At our June First Thursday Meetup at STITCH Design Shop, we announced that we doubled our Board, adding three new members.
Last month on the blog, we introduced Benton Williams, the Crossfit/dog-loving/fishing enthusiast who’s super passionate about improving his hometown. This week, we’d like to introduce Laura Philpot, an engineer, IT guru, and maker who grew up in rural Davidson County and has lived in Winston-Salem since 1983.
Tell us about your work.
For the first 23 years of my career at R.J. Reynolds Tobacco Company, I worked in engineering or engineering-related jobs in several manufacturing plants. Since 2005, I’ve worked in the corporate IT department at Reynolds in various system type of jobs. Most recently, I’m an Information Management Engagement Director – which is a fancy way of saying I’m the coordinator/facilitator for anything IT for Winston-Salem-based manufacturing facilities.
What are your hobbies?
I like hiking and walking, especially at Hanging Rock and other state parks. In town, I love Salem Creek Greenway and Washington Park.
What’s your favorite place to eat in town?
I don’t have a single favorite, but a list depending on what I’m in the mood for. I like Ryan’s for traditional fine dining, El Maguey for Mexican, PB’s for hot dogs, Burke Street Pizza for pizza and fried ravioli, and a recent visit to Quanto Basta on 4th Street was most enjoyable.
Why do you like Winston-Salem?
The size. It’s large enough to have most of the amenities of a large city – shopping, restaurants, and entertainment – but small enough to get from end-to-end in less than twenty minutes. I also enjoy the climate and Winston-Salem’s central location for travel to the coast or mountains. But mostly, I love the people – for their support of the arts, their proud heritage tobacco, and generosity of spirit and tolerance towards others.
What’s your favorite thing you’ve made?
It changes as I grow older, and usually it’s the last thing I’ve made or have figured out how to make. I enjoy folding paper Froebel or Moravian stars and have probably made hundreds of them in recent years.
What’s something you want to make in the future?
I’ve always wanted to learn to weld. I’ve been thinking about making a bottle tree from rebar and scrap metal. I recently enjoyed making paper weights at The Olio, so I’m game for trying just about anything.
How did you get into making?
My mom is originally from Tyro, NC, and her mother is the person who had the most influence on my desire to make or craft things. She supported herself after my grandfather’s death by weaving placemats and rugs from scraps of cloth, old clothing, and cast off remnants from the local hosiery mills’ call looper clips. She lived to be almost 107, and in 1990 at the age of 103 was awarded the NC Heritage Award in Folk/Traditional Crafts and Visual Arts.
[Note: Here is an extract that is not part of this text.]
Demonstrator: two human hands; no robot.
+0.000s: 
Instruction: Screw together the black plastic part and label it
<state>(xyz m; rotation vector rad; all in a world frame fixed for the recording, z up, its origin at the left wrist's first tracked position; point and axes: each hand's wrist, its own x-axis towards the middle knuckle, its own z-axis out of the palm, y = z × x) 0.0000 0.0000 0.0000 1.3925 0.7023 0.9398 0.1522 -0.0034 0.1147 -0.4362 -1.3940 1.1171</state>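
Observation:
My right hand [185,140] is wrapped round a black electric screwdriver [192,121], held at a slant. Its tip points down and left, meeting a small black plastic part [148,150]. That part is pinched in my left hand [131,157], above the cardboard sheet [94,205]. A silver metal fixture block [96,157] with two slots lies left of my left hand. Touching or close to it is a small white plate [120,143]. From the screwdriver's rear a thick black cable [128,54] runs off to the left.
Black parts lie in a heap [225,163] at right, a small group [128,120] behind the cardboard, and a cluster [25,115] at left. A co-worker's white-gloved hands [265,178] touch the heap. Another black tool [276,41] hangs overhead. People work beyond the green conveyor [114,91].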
My grandmother wove in her a little shop behind her house for many years. I believe she enjoyed her work and liked the challenge of a sale, but mostly she loved her visitors – folks who came from all over the world to watch and learn and listen to her stories. This is what I hope MIXXER can be – a place where anyone can come to watch and learn and share about making something.
How do you think MIXXER can help people?
I think MIXXER can be a place for people to be creative and inventive using tools and resources that they normally would not have access to, and that it will foster a community of folks who can share, grow, and teach us and others that there really aren’t any limits to how or what you make.